SUPERCENTENARIA. Un compleanno da record in centro storico
È la più anziana della città. Ama il canto e le notizie. Con le 109 candeline spente proprio ieri, Elisa Cailotto è la donna più longeva di Verona. La «nonna» di tutti i veronesi, che passa le giornate cantando e tenendosi aggiornata su ciò che accade in città, dove vive in centro storico. D’altronde, lo spirito è quello di una settantacinquenne, come lei vuole essere considerata, perchè l’età anagrafica non corrisponde minimamente alla lucidità della sua mente. Il canto, la sua passione. Dall’inno di Mameli alle canzoni della sua gioventù, la signora Elisa non perde occasione per intonarle a tutte le ore del giorno a seconda dell’ispirazione, un modo anche per farsi compagnia e abbandonarsi ai ricordi più belli.Deve averle ispirato elementi floreali, l’assessore Francesca Toffali, che ieri mattina ha portato ad Elisa gli auguri dell’amministrazione e di tutta la città.
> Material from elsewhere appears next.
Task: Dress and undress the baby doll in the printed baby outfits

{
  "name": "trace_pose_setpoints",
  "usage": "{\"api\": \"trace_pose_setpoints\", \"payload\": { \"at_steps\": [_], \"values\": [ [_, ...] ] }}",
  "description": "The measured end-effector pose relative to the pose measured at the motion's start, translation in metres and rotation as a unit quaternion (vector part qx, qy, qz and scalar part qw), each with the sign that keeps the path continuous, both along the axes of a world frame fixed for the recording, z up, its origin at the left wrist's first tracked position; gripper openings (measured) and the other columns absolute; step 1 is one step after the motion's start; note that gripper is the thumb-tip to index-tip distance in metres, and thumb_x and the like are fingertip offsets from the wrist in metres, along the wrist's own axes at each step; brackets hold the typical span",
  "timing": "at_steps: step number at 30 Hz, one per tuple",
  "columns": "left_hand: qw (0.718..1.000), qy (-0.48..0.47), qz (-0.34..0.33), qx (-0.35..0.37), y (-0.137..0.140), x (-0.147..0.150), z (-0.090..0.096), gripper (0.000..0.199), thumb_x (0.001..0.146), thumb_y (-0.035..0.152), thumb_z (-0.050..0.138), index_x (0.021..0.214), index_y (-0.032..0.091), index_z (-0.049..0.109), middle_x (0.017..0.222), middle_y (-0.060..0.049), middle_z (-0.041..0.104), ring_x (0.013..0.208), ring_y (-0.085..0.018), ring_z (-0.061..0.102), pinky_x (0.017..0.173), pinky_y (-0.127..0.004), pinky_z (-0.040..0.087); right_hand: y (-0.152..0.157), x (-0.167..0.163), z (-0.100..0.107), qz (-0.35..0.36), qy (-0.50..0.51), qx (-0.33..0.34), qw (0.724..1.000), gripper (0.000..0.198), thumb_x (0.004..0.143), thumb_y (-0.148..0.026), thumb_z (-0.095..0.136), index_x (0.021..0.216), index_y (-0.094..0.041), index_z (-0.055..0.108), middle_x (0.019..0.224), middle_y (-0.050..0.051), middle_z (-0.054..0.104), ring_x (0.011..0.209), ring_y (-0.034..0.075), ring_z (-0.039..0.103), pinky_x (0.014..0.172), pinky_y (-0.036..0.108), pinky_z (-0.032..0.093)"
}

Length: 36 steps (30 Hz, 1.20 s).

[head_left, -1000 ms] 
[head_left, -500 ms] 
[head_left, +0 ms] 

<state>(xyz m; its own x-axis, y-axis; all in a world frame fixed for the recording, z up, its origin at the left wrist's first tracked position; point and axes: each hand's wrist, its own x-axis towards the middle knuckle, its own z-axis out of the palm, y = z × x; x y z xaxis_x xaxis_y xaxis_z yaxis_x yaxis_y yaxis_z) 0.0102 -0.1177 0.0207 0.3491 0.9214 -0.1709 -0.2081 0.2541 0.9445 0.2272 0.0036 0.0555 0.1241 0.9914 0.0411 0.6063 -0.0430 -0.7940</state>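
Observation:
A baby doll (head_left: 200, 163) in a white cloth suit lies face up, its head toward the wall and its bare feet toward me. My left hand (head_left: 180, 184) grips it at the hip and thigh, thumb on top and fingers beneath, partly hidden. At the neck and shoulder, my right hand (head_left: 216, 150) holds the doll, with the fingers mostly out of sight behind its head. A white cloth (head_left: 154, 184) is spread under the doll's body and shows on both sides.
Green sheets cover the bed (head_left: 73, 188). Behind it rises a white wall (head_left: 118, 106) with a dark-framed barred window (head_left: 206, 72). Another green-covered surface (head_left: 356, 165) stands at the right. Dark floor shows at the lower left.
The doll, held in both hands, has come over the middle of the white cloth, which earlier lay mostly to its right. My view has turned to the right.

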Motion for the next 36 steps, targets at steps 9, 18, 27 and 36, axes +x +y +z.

Quando è entrata, la «nonna di Verona» non ha esitato a dedicarle la sua versione di «Rose rosse per te», la famosa canzone di Massimo Ranieri. «Ero quasi più emozionata di lei», confida l’assessore Toffali, «un’accoglienza così non la dimenticherò di certo, si respirava davvero gioia di vivere. Non è un caso che la signora Elisa ci tenga a precisare che, della sua lunga vita, ricorda solo i momenti più belli. Ciò devi farci riflettere, vivere a lungo non è solo questione di fortuna, ma anche di come scegliamo di affrontare la nostra avventura terrena». Oltrepassare la soglia dei cento anni è un traguardo ambito, tagliato con più frequenza rispetto al passato. Meno di un secolo fa, ovvero nel 1911, si contavano solo cinquanta centenari in Italia, ora abbiamo superato quota diciasettemila. Prima dei saluti, l’assessore Toffali le ha consegnato una targa ricordo per l’importante traguardo raggiunto e una lettera con gli auguri personali del sindaco Federico Sboarina. Ma l’ultima parola è stata ancora una volta quella della signora Elisa, che ha voluto rivolgere un pensiero alla sua città. «Abbraccio tutta Verona», ha detto, «e la ringrazio per essersi ricordata di me».